Son merhale kâmil insana özgüdür. Diğer merhaleler ise orta ve zayıf insanların payıdır. Aynı şekilde belirtilen her merhalenin de mertebeleri vardır.[5] Hilafet, halife kılanın halifede zahir olması anlamında olduğundan ilk zahir olan varlık, Hakk’ın ilk halifesidir. İlahi zat (mutlak kemal) yerinde ispatlanan felsefi kaide esasınca yalın olduğundan ve yalın bir birimden de birden başka bir şey çıkmayacağından ve yalın birim cüz taşımadığından bir cüzün zahir olması ve bir diğer cüzün zahir olmaması kendi hakkında düşünülemeyeceğinden mutlak kemal tüm kemal yönleriyle zuhur edecek ve O’nun ilk mazharı da en kâmil varlık olacaktır.
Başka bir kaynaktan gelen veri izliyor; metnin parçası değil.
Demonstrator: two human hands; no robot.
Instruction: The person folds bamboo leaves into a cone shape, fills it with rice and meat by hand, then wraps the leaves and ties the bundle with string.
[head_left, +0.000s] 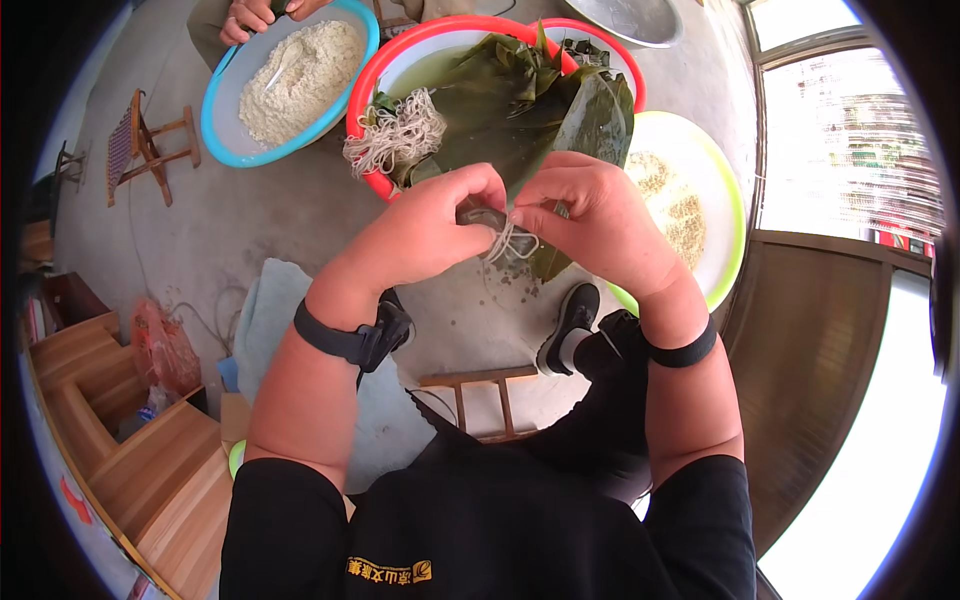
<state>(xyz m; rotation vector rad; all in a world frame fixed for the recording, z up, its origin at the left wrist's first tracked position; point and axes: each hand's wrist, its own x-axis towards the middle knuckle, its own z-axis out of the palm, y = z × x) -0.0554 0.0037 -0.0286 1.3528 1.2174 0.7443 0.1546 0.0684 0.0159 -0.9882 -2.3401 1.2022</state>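
Observation:
My left hand grips a small leaf-wrapped bundle, mostly hidden by the fingers. White string loops around its right end. Thumb and forefinger of my right hand pinch the string close to the bundle. Just beyond both hands stands a red-rimmed basin of greenish water with broad green leaves soaking in it. One large leaf leans over its right side. A tangle of white strings hangs on the basin's left rim.
A blue-rimmed basin holds white grain and a spoon, with another person's hands above it. Right of me, a green-rimmed basin contains yellowish grain. Farther back are a second red-rimmed basin and a metal bowl. A folding stool stands left.

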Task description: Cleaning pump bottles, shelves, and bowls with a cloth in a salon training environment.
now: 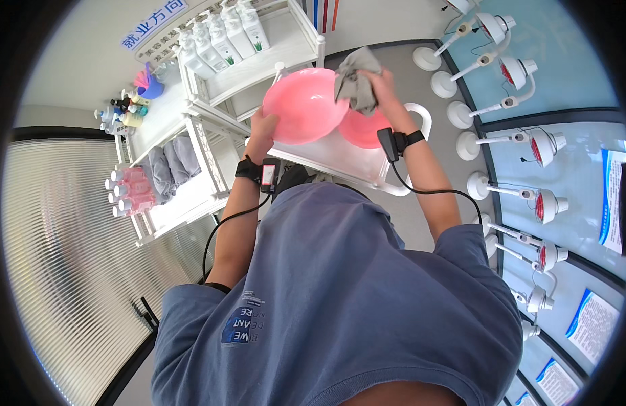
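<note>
My left hand (263,131) grips the near left rim of a pink plastic basin (305,106), which is held tilted above a white trolley (328,157). In my right hand (381,89) is a bunched grey cloth (357,81), at the right rim of that basin. A second pink basin (366,128) sits on the trolley top below the cloth, partly hidden by the first basin and my right arm. Both wrists carry black strapped devices with cables.
At the left, white shelving (211,188) holds rolled grey towels (173,162), pink bottles (130,190), white pump bottles (224,40) and a blue container (150,87). Several white-based lamps (513,73) line the right wall. The trolley's curved white handle (423,119) juts out at right.
</note>
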`<move>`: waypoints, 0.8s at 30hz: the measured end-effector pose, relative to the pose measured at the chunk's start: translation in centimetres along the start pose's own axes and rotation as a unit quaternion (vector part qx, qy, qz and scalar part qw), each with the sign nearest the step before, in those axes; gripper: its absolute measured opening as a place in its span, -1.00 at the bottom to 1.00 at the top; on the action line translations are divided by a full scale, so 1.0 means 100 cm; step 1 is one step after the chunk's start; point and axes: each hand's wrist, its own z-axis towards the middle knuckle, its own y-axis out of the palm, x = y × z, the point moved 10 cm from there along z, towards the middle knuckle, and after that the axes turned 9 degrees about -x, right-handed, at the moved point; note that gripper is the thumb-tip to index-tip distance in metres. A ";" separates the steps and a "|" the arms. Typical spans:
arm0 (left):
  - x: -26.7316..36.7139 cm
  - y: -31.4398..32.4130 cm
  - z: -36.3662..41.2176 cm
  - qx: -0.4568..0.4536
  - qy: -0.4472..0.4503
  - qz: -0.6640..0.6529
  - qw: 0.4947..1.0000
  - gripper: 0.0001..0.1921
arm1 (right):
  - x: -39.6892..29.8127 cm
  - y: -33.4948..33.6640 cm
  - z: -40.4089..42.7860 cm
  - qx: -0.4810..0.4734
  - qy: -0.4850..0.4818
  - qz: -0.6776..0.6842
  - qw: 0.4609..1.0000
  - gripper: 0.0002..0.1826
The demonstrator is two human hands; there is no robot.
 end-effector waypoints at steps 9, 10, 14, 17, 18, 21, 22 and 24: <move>-0.003 0.064 -0.020 -0.265 -0.032 -0.047 0.962 -0.59 | 0.023 0.055 0.006 -0.074 0.117 0.164 0.977 -0.62; -0.013 0.051 -0.011 -0.297 0.059 0.207 0.930 -0.65 | 0.014 0.062 0.014 -0.098 0.068 0.045 0.992 -0.62; 0.012 0.054 -0.017 -0.236 0.237 0.233 0.913 -0.78 | -0.023 0.097 0.001 -0.065 -0.110 -0.291 0.948 -0.59; 0.011 0.074 -0.003 -0.200 0.078 0.392 0.895 -0.75 | -0.059 0.137 -0.040 0.024 -0.357 -0.410 0.839 -0.52; 0.010 0.073 -0.003 -0.198 0.078 0.392 0.895 -0.75 | -0.058 0.144 -0.045 0.024 -0.359 -0.410 0.838 -0.52; 0.043 0.074 -0.019 -0.197 0.252 0.246 0.915 -0.51 | -0.068 0.142 -0.060 0.088 -0.392 -0.421 0.813 -0.47; 0.039 0.068 -0.017 -0.200 0.217 0.283 0.913 -0.59 | -0.066 0.133 -0.052 0.064 -0.355 -0.392 0.846 -0.47; 0.046 0.071 -0.016 -0.216 0.210 0.366 0.881 -0.63 | -0.066 0.116 -0.039 0.037 -0.314 -0.331 0.889 -0.53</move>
Böyle bir varlık vasıtasız halife olan kâmil insanın ta kendisidir. O da kemal ve yalınlığı ardıllık ile taşır, Hakk’ın yalınlık ve kemalliğinin aynası olur ve başka her halife onun yalınlığıyla Allah’ın halifesi sayılır. Gerçekte o, Allah’ın halifesi ve diğerleri de onun halifesi sayılır. Hilafet silsilesi boylamsaldır, enlemsel değildir. Dolayısıyla eğer bir zamanda iki fert hilafet makamını taşırsa, biri diğerini tabi olur; tıpkı Ali’nin (a.s) Peygamber (s.a.a) zamanında ona tabi olması ve Hasan ve Hüseyin’in (a.s) Ali (a.s) döneminde kendisine tabi olmaları gibi. Hilafetin iki ciheti vardır. Birincisi, şimdiye dek bahsedilen Allah tarafından olan kısmıdır. İkincisi ise evrene halifelik etmektir. Kamil halife tüm evrende hazırdır. Tüm feyizlerin vasıtası ve varlık düzeni silsilesinin yönetici ve yönlendiricisidir. O, hem Hakk’ın ilim, kudret, hayat, rızık verme ve hidayet sıfatlarının mazharı ve hem de yaratıklara ilim, rızık, hayat, hidayet vb. unsurların ulaşma vasıtasıdır. Nitekim “sizin vasıtanızla hayır ve bereket kapıları halka açılır. Evrenin sona ermesi ve tükenmesi sizin kâmil varlığınızladır. Sizin varlığınızla Allah her şeyi mahveder ve sabit tutar”[6] diye belirtilen bu rivayet ve diğer rivayetler de Ehli Beyt için ispatlanmıştır.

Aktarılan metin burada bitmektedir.